Without the pictures, copy the entries below word for word.
* * *
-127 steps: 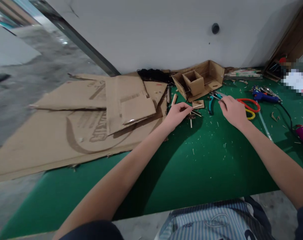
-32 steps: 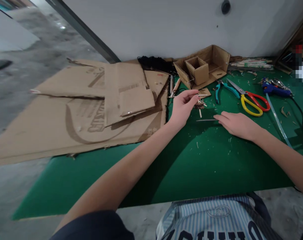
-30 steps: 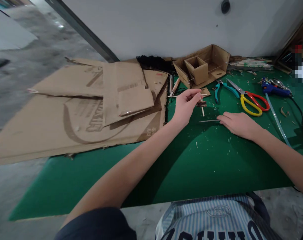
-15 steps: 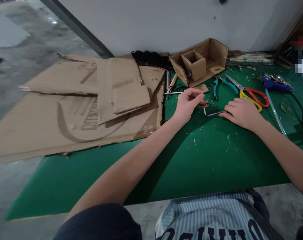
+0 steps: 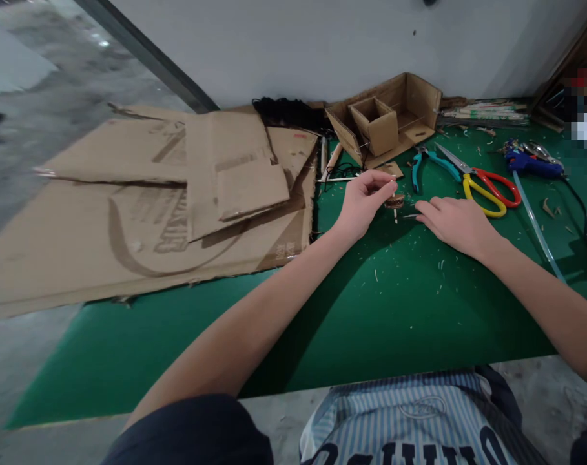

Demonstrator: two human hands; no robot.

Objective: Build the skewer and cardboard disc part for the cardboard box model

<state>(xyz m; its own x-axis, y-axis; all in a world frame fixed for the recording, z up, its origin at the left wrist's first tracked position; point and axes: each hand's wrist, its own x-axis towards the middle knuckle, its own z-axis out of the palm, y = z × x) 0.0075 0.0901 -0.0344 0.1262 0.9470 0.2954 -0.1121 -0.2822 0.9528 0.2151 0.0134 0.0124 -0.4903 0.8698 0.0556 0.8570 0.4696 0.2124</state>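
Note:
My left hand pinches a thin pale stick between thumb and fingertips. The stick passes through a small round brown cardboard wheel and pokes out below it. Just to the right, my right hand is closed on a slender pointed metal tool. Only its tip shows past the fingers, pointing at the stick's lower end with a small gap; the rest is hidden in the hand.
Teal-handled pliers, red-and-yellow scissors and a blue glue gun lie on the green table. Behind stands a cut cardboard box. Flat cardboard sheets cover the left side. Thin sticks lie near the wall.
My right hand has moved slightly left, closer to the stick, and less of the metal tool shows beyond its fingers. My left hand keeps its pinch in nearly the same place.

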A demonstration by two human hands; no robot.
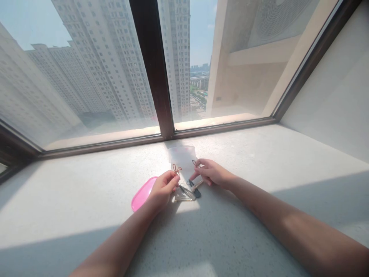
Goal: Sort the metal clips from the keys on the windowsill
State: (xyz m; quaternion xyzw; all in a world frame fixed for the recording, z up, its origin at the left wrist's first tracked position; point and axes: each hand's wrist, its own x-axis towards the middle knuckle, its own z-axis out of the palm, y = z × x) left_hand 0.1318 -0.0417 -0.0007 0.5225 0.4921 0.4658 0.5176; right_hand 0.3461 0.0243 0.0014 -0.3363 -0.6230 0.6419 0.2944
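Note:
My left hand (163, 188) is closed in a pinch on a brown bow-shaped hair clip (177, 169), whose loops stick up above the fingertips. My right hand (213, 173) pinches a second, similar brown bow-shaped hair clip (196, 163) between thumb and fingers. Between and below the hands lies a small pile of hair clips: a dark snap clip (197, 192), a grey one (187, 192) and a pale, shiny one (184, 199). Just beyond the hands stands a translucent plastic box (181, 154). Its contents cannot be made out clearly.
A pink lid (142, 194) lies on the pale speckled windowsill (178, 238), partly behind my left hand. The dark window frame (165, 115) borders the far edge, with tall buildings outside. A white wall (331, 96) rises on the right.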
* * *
- **SOLUTION TO THE EXERCISE**:
-127 steps: 
-32 steps: 
-30 steps: 
-15 steps: 
+0 steps: 

Demonstrator: two human hands; no robot.

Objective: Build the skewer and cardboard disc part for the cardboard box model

<state>(xyz m; its own x-axis, y-axis; all in a world frame fixed for the recording, z up, its origin at the left wrist's first tracked position; point and axes: each hand's wrist, its own x-axis towards the middle knuckle, its own z-axis out of the palm, y = z × x) 0.0075 0.0901 -0.0344 0.1262 0.9470 0.2954 -0.1121 -0.2822 0.9528 0.2151 0.0134 0.0124 -0.4903 0.8698 0.0556 0.8570 0.4696 0.2124</state>
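Note:
My left hand pinches a thin pale stick between thumb and fingertips. The stick passes through a small round brown cardboard wheel and pokes out below it. Just to the right, my right hand is closed on a slender pointed metal tool. Only its tip shows past the fingers, pointing at the stick's lower end with a small gap; the rest is hidden in the hand.
Teal-handled pliers, red-and-yellow scissors and a blue glue gun lie on the green table. Behind stands a cut cardboard box. Flat cardboard sheets cover the left side. Thin sticks lie near the wall.
My right hand has moved slightly left, closer to the stick, and less of the metal tool shows beyond its fingers. My left hand keeps its pinch in nearly the same place.
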
A demonstration by two human hands; no robot.
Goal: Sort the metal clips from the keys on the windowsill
State: (xyz m; quaternion xyzw; all in a world frame fixed for the recording, z up, its origin at the left wrist's first tracked position; point and axes: each hand's wrist, its own x-axis towards the middle knuckle, its own z-axis out of the palm, y = z × x) left_hand 0.1318 -0.0417 -0.0007 0.5225 0.4921 0.4658 0.5176; right_hand 0.3461 0.0243 0.0014 -0.3363 -0.6230 0.6419 0.2944
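Note:
My left hand (163, 188) is closed in a pinch on a brown bow-shaped hair clip (177, 169), whose loops stick up above the fingertips. My right hand (213, 173) pinches a second, similar brown bow-shaped hair clip (196, 163) between thumb and fingers. Between and below the hands lies a small pile of hair clips: a dark snap clip (197, 192), a grey one (187, 192) and a pale, shiny one (184, 199). Just beyond the hands stands a translucent plastic box (181, 154). Its contents cannot be made out clearly.
A pink lid (142, 194) lies on the pale speckled windowsill (178, 238), partly behind my left hand. The dark window frame (165, 115) borders the far edge, with tall buildings outside. A white wall (331, 96) rises on the right.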

The answer is complete, and the exercise is done.